*** Exercise data Section Begins ***

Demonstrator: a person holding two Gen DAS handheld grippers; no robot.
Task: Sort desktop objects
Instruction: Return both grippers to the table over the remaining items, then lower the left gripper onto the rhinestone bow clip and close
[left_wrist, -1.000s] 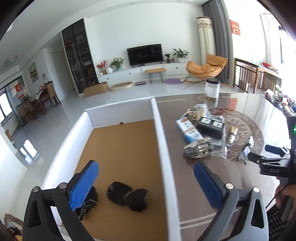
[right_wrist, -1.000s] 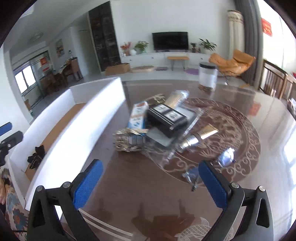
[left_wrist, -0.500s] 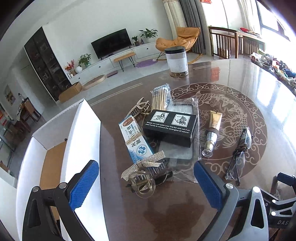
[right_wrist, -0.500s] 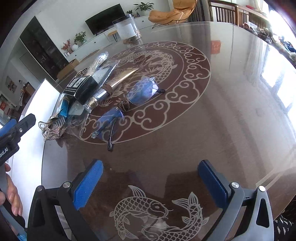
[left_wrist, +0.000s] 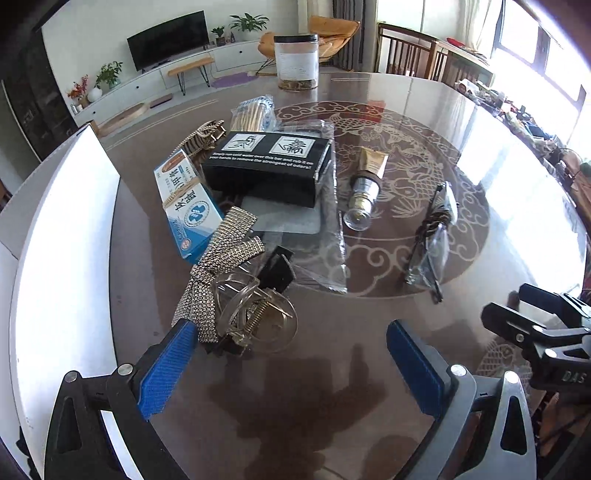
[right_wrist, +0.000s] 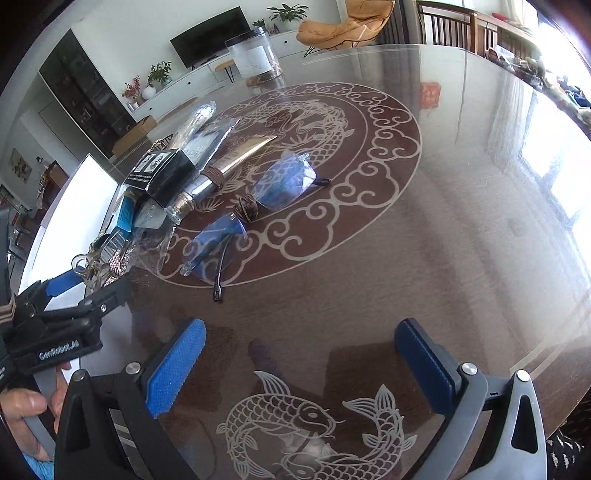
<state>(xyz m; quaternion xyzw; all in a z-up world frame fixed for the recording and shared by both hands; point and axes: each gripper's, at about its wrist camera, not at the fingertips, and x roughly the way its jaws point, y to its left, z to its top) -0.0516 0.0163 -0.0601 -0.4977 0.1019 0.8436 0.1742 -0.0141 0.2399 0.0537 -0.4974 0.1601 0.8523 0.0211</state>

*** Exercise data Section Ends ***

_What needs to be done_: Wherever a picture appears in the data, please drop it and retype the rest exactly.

_Exercise response_:
Demonstrator: a person holding two Gen DAS handheld grippers; no robot.
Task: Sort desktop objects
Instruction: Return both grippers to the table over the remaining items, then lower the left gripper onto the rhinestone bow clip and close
[left_wrist, -1.000s] 
[right_wrist, -1.000s] 
[left_wrist, -0.500s] 
[right_wrist, -0.500s] 
[left_wrist, +0.000s] 
[right_wrist, +0.000s] 
<state>(xyz m; quaternion xyzw; all in a z-up world frame fixed for the recording and shared by both hands; point and axes: each gripper's, at about its wrist camera, not at the fingertips, and x roughly the way its jaws point, y to its left, z to its top) -0.0516 0.0163 -0.0601 -0.4977 0.1019 0.8436 0.1742 -0.0141 0.2399 0.0537 -0.4974 0.1601 0.8523 0.0211</state>

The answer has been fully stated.